The most important minimal surfaces of the last centuries are displayed in the minimal surface exhibition. Video (15.5MB, 4.2MB)

Examples were rare in the 18th century. At first, only a single trivial and less interesting minimal surface was known: namely, the flat surface obtained when the boundary curve lies in a plane. The French geometer and engineer Jean Baptiste Meusnier (1754-1793) furnished the first non-trivial examples of minimal surfaces: the catenoid (Fig 9, also called the chain surface, because it is the surface swept out when one rotates the catenary curve that corresponds to a freely hanging chain about a suitable horizontal line) and the helicoid, or screw surface in Fig 10. The next example (cf. Fig 6) was first published in 1835 and was regarded as so sensational that its discoverer Heinrich Ferdinand Scherk (1798-1885), Professor at Kiel and Bremen, won a prize at the Jablonowski Society at Leipzig in 1831.

The Belgian physicist Joseph Antoine Ferdinand Plateau (1801-1883), a Professor at Ghent, carried out extensive experiments with soap films in the mid-nineteenth century. Data from his accurate measurements of many surfaces served later as verification of theoretical results. Out of his investigations there developed the mathematically important conjecture that every closed boundary curve that neither touches itself nor intersects itself can be spanned by a minimal surface. The problem of finding this surface for a given boundary curve entered mathematical history as the "Plateau problem".

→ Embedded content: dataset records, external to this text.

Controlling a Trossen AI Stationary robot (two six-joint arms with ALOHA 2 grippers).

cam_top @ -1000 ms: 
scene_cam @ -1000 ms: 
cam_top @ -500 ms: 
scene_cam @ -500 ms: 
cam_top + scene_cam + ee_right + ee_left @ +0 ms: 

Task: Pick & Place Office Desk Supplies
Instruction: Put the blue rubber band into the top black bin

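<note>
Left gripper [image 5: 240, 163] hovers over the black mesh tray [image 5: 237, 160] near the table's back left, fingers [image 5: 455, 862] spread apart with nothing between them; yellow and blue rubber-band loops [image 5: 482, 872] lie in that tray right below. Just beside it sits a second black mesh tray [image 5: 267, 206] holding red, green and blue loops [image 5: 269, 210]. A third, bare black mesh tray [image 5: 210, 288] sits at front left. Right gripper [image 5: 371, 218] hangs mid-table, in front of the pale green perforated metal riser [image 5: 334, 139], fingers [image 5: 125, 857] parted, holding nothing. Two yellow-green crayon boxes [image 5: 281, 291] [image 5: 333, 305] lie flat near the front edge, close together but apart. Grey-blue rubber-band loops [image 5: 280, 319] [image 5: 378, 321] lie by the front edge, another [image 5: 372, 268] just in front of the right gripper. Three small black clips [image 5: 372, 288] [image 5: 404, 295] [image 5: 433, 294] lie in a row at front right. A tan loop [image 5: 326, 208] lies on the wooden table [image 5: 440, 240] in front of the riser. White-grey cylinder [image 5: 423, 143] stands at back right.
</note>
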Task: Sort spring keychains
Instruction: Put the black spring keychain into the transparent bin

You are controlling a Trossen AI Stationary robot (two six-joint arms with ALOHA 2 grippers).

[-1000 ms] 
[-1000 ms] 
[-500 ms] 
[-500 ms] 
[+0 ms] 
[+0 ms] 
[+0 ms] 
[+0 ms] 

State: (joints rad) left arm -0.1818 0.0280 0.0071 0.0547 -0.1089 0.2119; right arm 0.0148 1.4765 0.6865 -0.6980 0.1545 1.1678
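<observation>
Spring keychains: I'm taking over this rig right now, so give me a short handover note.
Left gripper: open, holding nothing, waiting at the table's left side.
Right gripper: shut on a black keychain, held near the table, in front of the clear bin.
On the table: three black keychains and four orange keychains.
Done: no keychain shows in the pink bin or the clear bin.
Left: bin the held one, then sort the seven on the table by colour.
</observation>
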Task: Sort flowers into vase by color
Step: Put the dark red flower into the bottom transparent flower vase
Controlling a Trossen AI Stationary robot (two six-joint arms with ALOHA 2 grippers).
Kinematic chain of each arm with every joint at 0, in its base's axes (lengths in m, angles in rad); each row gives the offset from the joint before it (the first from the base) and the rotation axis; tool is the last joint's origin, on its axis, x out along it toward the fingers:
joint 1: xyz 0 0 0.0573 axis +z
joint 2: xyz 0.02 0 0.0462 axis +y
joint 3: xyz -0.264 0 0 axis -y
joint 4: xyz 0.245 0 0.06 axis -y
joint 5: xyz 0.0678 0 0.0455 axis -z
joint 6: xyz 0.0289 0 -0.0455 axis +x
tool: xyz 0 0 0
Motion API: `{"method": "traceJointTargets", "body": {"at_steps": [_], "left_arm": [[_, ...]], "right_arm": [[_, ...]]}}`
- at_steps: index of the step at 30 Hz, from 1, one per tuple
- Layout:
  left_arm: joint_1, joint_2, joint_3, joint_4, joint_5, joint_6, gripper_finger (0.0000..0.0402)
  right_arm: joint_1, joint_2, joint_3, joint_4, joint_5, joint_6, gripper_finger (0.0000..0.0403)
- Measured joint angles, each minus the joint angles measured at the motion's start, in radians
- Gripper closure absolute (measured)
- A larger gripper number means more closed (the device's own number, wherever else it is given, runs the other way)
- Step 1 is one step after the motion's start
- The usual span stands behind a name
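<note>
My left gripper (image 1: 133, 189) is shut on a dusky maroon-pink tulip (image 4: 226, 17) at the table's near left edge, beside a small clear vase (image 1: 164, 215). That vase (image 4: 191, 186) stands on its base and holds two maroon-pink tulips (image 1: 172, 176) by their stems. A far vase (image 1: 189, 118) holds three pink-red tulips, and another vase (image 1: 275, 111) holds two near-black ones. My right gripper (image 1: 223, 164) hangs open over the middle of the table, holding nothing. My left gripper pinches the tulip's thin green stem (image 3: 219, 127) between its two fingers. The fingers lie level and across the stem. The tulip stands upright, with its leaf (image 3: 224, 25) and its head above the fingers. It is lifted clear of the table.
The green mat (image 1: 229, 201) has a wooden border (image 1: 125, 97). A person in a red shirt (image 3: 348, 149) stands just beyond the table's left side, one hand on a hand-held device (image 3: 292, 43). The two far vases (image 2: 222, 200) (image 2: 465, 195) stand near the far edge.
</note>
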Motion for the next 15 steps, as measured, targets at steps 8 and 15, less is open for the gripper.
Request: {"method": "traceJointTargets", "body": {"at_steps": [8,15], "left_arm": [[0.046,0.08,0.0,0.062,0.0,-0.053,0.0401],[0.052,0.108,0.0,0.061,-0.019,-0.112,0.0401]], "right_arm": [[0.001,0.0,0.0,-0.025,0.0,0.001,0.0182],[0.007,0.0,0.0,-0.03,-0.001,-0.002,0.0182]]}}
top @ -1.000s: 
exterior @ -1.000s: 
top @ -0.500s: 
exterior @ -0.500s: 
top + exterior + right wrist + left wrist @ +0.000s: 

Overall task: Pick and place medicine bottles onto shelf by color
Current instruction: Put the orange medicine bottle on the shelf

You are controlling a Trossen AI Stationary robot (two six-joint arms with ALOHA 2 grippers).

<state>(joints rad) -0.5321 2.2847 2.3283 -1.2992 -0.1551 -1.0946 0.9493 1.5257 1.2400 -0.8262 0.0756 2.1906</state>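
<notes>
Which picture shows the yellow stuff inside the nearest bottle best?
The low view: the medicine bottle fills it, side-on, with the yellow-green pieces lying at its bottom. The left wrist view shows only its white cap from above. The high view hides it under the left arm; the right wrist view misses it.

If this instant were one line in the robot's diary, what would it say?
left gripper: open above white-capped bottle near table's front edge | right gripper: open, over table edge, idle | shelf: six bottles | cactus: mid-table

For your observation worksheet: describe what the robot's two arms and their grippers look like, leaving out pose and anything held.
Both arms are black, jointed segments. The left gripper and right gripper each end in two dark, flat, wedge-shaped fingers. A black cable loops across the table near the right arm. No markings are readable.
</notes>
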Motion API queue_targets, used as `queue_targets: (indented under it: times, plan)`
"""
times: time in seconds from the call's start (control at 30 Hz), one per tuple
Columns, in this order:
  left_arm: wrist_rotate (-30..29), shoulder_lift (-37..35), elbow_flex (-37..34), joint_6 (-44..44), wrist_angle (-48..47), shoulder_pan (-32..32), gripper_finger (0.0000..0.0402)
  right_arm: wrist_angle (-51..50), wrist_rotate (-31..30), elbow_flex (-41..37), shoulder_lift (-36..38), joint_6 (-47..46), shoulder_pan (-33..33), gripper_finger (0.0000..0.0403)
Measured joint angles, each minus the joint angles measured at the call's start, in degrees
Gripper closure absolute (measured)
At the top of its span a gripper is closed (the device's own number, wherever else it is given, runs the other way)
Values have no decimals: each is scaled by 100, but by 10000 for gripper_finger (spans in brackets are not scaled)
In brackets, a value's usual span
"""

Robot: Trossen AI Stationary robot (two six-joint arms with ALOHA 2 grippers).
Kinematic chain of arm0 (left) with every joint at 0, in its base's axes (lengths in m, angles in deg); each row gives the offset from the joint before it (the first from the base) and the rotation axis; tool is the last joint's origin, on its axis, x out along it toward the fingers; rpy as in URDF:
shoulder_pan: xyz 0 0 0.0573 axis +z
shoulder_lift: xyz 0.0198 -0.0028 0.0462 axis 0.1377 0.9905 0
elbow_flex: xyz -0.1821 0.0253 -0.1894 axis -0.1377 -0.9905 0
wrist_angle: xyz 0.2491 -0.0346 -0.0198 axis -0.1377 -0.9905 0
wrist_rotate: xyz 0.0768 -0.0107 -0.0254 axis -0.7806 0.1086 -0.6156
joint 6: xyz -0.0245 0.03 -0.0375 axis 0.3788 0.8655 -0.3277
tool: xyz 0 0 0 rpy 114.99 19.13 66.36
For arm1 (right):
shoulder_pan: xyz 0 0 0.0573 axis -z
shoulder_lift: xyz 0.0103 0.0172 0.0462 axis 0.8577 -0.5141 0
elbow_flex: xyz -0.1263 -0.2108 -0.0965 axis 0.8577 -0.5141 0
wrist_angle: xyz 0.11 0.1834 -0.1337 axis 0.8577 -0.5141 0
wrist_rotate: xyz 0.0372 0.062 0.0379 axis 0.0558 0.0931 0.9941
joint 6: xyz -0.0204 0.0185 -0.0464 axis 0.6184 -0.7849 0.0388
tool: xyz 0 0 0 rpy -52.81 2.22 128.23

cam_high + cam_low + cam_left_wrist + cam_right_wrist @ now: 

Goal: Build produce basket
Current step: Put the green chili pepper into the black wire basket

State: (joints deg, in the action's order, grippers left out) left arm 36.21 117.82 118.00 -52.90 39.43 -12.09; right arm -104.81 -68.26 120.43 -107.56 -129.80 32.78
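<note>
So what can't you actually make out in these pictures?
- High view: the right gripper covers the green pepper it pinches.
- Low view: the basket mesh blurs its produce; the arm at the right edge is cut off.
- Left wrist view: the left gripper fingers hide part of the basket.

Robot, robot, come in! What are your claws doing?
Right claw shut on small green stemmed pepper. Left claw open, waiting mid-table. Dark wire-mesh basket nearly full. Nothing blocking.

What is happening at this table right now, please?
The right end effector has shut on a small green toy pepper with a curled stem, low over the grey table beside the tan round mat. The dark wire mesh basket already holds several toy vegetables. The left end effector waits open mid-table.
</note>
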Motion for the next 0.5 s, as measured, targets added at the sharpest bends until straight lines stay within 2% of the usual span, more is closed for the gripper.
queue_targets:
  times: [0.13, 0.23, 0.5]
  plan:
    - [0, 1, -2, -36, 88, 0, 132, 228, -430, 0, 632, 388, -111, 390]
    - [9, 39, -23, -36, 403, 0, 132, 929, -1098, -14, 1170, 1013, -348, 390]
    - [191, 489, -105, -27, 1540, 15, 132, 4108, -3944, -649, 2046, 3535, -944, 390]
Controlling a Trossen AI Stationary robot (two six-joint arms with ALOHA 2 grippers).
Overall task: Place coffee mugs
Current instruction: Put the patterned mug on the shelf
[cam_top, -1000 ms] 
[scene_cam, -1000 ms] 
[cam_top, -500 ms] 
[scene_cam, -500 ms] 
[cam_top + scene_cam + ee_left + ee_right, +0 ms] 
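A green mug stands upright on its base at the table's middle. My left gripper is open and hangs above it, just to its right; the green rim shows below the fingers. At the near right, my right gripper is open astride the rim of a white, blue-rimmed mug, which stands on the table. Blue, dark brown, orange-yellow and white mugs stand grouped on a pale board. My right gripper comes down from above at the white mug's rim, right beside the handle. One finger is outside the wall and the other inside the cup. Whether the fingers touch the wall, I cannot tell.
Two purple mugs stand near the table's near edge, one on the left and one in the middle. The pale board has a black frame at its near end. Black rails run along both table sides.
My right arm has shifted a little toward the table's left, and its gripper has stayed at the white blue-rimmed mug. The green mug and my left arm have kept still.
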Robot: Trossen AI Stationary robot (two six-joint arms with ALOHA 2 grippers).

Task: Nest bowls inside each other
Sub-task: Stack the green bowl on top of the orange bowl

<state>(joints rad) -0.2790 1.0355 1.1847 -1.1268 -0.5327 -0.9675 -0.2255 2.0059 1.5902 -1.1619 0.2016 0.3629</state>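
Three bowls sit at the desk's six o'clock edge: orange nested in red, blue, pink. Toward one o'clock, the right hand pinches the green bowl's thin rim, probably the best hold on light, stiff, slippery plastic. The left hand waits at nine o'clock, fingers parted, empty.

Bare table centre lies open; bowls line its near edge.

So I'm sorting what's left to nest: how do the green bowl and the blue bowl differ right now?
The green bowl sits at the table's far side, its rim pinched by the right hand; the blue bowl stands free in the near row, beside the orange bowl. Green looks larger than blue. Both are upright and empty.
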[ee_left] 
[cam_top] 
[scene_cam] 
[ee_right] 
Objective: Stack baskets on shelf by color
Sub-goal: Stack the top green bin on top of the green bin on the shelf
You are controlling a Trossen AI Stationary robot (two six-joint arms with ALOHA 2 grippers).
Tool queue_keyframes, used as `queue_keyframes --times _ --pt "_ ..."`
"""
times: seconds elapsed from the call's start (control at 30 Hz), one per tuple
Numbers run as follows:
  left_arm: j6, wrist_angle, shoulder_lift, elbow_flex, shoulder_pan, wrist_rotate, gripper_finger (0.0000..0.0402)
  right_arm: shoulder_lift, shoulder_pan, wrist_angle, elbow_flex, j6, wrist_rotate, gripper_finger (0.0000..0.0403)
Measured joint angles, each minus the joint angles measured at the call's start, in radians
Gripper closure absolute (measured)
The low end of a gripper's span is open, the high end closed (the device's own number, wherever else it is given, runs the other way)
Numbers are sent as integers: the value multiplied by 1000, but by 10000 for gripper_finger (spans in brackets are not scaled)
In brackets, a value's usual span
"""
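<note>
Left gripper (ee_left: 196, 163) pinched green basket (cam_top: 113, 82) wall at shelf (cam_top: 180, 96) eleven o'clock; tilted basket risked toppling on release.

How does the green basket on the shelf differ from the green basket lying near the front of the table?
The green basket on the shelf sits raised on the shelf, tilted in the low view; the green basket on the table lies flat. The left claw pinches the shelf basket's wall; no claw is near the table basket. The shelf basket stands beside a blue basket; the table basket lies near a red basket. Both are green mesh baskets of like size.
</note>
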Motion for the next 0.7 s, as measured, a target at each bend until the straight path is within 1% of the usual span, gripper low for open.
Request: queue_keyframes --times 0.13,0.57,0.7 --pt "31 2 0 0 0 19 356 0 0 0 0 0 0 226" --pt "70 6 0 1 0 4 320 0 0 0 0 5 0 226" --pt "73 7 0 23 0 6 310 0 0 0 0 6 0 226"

Complete mathematical proof of its solvability-and therewith a partial answer to the question of Lagrange-was furnished first in 1931 by the American Jesse Douglas (1897-1965) and by the Hungarian Tibor Rado (1895-1965), independently of one another, using completely new mathematical tools. Their result marked a brilliant high point in the calculus of variations, a mathematical discipline whose development for more than 200 years has been tightly bound up with work on the question of Lagrange. In 1936 Douglas obtained the Fields medal for his work, the highest distinction awarded by the International Mathematical Union. As has happened so frequently in the history of mathematics, the solution of this long open problem immediately generated new questions. The theorem proved by Douglas and Rado proved only the mathematical existence of a minimal surface for a given boundary curve, but said very little about its geometrical properties.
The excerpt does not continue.